There was an odd, ugly moment of silence. But this angry young man was a friend of Commodore Chauncey’s and everyone knew that only the American Navy had distinguished itself so far in this war that no one wanted. Besides, he was clearly not to be trifled with. “If I were you,” he went on more mildly, addressing himself to the captain as if he were still in command of his men, “I’d be inclined to get back to the assembly point. Dearborn doesn’t much like stragglers. I’ll take care of the young woman. And be answerable for her to the authorities, if necessary.”
“Oh, in that case...” The captain reached for dignity, but achieved only the tones of heartfelt relief. “We’d better get back to work, boys. But you’re responsible, sir, don’t forget.”
“I won’t.” He was furious with himself as he watched them go. Madness to have saddled himself with the responsibility for this poor little brown thing who was leaning now against the door of the house, shuddering as if she would never stop. “It’s all right.” He said it as kindly as he could manage. “They’ve gone.”
“Yes.” She raised dull eyes to his and he found himself wondering what in the world the Americans had seen in her. “I should thank you. You saved me—” she clenched her teeth on her lower lip to stop it trembling.
“Oh, as to that—” Impatiently. “I don’t imagine you were in any real danger.
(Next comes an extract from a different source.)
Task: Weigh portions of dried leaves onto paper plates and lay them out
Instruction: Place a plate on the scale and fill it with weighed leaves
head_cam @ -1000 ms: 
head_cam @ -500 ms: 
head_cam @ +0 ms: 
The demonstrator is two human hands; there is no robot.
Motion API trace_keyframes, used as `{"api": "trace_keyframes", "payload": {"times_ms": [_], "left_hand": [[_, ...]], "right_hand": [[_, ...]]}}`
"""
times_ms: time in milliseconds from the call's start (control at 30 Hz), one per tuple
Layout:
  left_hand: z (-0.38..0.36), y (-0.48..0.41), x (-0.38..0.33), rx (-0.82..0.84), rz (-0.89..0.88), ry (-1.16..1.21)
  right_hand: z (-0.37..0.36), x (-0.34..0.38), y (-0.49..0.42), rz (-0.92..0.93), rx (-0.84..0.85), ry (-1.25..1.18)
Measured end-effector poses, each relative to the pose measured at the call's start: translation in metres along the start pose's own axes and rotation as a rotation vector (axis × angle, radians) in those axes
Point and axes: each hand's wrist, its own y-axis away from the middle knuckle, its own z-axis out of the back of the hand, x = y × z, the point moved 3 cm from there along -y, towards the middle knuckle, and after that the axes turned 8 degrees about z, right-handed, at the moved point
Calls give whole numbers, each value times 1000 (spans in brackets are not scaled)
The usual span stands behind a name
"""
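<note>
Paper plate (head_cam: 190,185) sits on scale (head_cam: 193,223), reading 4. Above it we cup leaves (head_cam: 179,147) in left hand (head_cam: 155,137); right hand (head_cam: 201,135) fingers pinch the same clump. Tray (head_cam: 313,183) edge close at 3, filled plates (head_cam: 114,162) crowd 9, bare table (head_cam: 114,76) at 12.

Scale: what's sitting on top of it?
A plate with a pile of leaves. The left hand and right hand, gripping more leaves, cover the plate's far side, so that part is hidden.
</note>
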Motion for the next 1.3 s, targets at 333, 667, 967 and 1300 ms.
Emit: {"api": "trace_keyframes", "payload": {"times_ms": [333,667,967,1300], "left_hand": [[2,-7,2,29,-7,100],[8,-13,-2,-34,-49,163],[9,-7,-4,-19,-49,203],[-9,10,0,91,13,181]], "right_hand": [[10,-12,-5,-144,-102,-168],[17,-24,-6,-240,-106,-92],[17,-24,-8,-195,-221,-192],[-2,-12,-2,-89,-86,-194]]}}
We’re not, in fact, barbarians, we Americans.”
“No?” Disconcertingly, she left it at that.
He turned away from her with a spasm of irritation as much at himself as at her. “Get her bed ready, would you?” He bent and picked up his grandmother’s body. “My dear old Mac.” Holding the limp little corpse in one arm, as if it weighed nothing, he bent to brush straggling gray hair away from the forehead.
She watched dully for a moment, surprised at the stre
ngth he showed, then turned away to hurry indoors and smooth the sheets on the narrow bed. Now, at last, tears she had not shed for herself began to flow easily down her cheeks.
“I should be crying, not you.” He drew the sheet up gently over the lined old face. “I could, too.” She could see that this was true. “But there’s no time. If I am to protect you, I must know more about it all. Who are you? How do you come here?” And then, angrily: “And what are you doing?”
She had been moving about the kitchen-living room, putting a few things into a shabby carpetbag. “I’m nobody,” she said. “Nothing. I’m grateful, of course. I’ll not trouble you further.”
“Nonsense!” Once again, the anger was as much for himself as for her. He wanted to be rid of her, but could not let her go. “You can’t go now. I’d not let a dog out there today. Besides, you heard what I said. I’m responsible for you. When I can, I will be happy to escort you to your friends.”
“Friends? I have none. Or rather—she was my friend, and look what I did to her. It’s not safe to be my friend.”
“Ridiculous!” The anger warmed him. “You’re tired out and talking nonsense. Sit down, pull yourself together and tell me what’s been going on here.”
The tone of command worked. She let herself fall limply into the old rocking chair by the stove, and he felt a quick pang, remembering it as sacred to his grandmother. “Well, I told you,” she said. “Most of it. Mark, your cousin, was ill in Montreal. Liz didn’t like to leave Mrs. McGowan alone. You see, she’d been ill all winter. They were almost frantic, the two of them. The letter about Mark came through when the trails were still open—before the thaw. He needed Liz—needed nursing. So when we were billeted here—and Fred died—she said I was a godsend. Liz did.” And then, with a surprising, wry touch of humor. “She almost said it was. Fred’s death. Poor Liz. So she left the same day. You couldn’t blame her. And I had nothing else to do.”